Дождь скоро. Дождь – это хорошо, пыль прибьет да и грязь с улиц смоет. Федор Николаевич еще что-то говорит, а я не слышу, вот странное дело, стою рядышком совсем, разглядеть могу каждую морщинку, каждую складку на халате, серые полосы пота на манжетах, мятый воротничок да подзаросший щетиной вялый подбородок. А звуки вот не долетают. Подобного со мною прежде не случалось, оттого и замер, застыл, против воли наблюдая за движениями харыгинских губ, заодно и отметил, сколь разительно изменился Федор Николаевич за последнее время. Подурнел, поблек, поистаскался, будто парадный мундир, который по недосмотру заместо повседневного надевать стали…

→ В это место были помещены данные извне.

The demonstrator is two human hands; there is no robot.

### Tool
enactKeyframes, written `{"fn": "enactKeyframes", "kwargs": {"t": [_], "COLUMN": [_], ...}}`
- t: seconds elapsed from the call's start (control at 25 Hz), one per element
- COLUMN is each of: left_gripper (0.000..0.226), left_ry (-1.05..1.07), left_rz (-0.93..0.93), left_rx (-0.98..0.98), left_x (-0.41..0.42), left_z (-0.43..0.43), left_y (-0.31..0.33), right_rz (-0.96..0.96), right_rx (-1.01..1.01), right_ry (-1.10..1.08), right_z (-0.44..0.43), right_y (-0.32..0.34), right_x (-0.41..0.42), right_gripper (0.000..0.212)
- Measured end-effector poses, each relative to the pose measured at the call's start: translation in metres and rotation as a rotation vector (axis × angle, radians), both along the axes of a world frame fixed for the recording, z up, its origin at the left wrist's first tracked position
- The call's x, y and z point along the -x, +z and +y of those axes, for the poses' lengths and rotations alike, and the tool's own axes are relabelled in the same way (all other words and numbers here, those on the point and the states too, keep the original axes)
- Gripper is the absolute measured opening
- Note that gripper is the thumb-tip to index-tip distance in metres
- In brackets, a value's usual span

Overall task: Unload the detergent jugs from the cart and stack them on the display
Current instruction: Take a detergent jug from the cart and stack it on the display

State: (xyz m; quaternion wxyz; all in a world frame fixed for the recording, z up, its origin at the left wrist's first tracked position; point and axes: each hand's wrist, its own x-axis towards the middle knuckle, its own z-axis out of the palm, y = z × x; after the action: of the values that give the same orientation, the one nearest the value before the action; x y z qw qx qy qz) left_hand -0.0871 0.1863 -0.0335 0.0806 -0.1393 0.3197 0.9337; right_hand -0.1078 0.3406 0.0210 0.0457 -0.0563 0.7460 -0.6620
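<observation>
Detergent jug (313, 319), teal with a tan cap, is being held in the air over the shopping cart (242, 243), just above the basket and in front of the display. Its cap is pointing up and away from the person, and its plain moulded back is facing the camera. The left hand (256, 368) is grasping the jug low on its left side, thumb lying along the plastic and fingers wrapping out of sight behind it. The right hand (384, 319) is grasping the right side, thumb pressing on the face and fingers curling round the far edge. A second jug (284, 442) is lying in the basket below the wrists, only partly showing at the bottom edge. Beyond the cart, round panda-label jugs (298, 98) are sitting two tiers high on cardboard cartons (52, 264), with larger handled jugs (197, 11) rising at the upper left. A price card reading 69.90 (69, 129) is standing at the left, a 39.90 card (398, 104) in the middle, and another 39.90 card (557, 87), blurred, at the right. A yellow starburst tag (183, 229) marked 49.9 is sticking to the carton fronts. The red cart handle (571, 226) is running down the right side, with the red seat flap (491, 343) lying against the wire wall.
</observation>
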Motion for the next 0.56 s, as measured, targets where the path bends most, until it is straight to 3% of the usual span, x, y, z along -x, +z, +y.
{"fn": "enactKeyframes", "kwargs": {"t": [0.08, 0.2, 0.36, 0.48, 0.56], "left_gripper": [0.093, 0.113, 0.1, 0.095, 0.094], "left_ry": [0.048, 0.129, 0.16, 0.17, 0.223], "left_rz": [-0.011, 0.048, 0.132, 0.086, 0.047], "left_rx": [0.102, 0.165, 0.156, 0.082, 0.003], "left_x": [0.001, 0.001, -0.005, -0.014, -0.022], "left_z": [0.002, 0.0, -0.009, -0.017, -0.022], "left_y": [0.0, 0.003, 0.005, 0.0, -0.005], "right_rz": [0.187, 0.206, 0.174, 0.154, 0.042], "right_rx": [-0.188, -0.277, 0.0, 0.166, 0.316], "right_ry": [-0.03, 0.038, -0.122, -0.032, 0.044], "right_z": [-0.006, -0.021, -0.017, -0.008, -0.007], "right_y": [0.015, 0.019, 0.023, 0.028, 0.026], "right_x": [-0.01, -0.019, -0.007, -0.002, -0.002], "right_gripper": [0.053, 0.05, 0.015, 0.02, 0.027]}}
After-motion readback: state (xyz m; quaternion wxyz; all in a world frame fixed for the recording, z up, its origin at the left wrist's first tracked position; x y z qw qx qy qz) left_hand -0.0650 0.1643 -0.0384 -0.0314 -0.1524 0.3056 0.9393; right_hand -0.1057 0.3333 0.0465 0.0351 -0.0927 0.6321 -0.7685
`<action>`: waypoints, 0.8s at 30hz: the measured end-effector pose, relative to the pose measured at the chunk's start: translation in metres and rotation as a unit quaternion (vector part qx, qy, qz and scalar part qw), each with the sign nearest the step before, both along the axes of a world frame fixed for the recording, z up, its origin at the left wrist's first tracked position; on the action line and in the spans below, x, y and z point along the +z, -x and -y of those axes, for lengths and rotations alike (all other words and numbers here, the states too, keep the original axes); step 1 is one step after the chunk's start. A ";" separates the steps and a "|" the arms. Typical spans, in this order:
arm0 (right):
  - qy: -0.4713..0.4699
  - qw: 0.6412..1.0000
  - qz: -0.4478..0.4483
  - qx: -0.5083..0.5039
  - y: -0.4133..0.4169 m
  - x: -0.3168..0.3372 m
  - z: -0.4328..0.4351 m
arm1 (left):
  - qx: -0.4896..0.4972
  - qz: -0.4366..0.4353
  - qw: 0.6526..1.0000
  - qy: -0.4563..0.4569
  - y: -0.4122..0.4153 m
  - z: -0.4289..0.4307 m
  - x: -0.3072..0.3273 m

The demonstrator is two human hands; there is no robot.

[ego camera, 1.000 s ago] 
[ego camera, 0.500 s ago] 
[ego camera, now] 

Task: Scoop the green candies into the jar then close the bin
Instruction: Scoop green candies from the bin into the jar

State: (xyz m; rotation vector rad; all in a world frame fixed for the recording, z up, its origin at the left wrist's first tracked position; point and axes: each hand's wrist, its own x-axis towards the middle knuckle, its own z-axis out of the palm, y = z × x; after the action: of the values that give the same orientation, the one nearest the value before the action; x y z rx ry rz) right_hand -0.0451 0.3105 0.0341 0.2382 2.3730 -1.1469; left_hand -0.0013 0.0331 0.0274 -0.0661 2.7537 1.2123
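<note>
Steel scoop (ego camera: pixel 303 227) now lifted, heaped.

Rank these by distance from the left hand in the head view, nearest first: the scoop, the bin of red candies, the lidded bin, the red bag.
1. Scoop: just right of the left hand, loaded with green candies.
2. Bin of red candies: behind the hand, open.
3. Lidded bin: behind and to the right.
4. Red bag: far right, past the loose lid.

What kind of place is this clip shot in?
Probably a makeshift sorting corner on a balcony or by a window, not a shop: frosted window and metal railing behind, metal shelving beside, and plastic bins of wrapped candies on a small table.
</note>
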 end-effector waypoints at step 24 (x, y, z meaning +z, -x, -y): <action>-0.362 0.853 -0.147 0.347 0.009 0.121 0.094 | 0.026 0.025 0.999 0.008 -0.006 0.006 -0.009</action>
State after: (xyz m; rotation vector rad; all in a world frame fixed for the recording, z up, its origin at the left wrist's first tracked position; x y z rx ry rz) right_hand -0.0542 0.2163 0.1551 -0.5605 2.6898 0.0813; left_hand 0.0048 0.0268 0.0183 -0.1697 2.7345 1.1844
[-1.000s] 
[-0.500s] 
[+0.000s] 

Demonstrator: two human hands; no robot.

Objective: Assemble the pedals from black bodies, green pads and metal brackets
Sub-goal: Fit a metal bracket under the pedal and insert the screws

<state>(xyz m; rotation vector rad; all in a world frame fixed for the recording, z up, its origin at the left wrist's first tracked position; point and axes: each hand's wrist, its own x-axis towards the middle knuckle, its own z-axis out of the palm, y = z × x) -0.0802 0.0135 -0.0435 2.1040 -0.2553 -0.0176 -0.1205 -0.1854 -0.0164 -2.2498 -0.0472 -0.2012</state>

– Сергей Аполлонович, с вами все хорошо? – звуки вернулись внезапно, резко. Я вздрогнул.
– Вид у вас несколько болезненный… – Федор Николаевич подошел к окну и захлопнул створки, дым, небо и позднее лето остались за мутным стеклом. – Вы уж извините меня за болтливость… устал от всего этого… душа не принимает. А насчет Озерцова, то, опасаюсь, до вечера не дотянет.
Дотянул. И до вечера, и до утра, и до следующего вечера, когда в госпиталь заявились двое в черных кожаных куртках с пролетарски чистыми взглядами да кобурами на поясе. У господ комиссаров с Федором Николаевичем состоялась некая беседа при закрытых дверях, длилась она не сказать чтобы долго, но вполне достаточно для слухов, а Степанида Аникеевна, наша сестра милосердия, даже в слезы ударилась, уверившись, что Харыгина заберут.
Признаться, и у меня подобные опасения возникли – уж больно несдержан был Федор Николаевич в речах, уж больно откровенно недолюбливал нынешнюю власть. Однако же обошлось. Единственно, согласно договоренности либо вследствие прямого приказа, но Харыгин распорядился перевести Никиту в отдельную комнату, и мне было велено, оставив прошлые обязанности, находиться при раненом неотлучно.
Я и находился.
Яна
– Это значит… Ян, ты не понимаешь… это значит, что его поса-а-адят, – Ташка завыла, и я испугалась, что голос ее, вырвавшись из трубки, разлетится по квартире. Данилу разбудит.
Данилу пороть надо, а не сон его золотой охранять. Хотя нет, пороть поздно. А что делать?
– Он… он вчера умер… и теперь выходит, что это не нападение… не хулиганство… убийство.
Слово кольнуло острыми углами. Убийство. Это когда кто-то кого-то за что-то лишает жизни. За что?
– За что мне это? – вторила Ташка. – Теперь все… адвокат не помо-о-о-жет. И выходит, что Данила…
Убийца. Мой племянник, которому не так давно исполнилось пятнадцать лет, бритоголовый мальчишка со слегка оттопыренными ушами и Ташкиными голубыми глазами, – убийца.
Скрипнула дверь, и пол, проседая под ногами, мягко предупредил о чьем-то приближении. Данила таки проснулся, стоит на пороге спальни, точно раздумывает, шагнуть ему в «общее» пространство или остаться на нейтральной территории своей комнаты. Я приложила палец к губам, Данила кивнул, отступил назад и тихо прикрыл за собой дверь.
– Ян, а что теперь делать-то? – спросила Ташка. – И… ты же видела, он хороший… он не убийца… не убийца он… просто получилось так.
Просто. Почему-то поначалу всегда все просто. У меня есть сестра. У сестры есть сын. Он – нацист и малолетний убийца. Он сидит на высоком стуле, сгорбившись от боли, и, обнимая кружку, шумно хлебает горячий чай. Опухоль с лица чуть спала, но зато синяки потемнели, набрякли чернотой, и оттого вид у Данилы жалкий.
Убийца… да господи, какой из него убийца?
– Мамка расстроилась, да? – спросил он, отставив кружку в сторону. На содранных костяшках пальцев крапинки засохшей крови. Ногти обгрызены.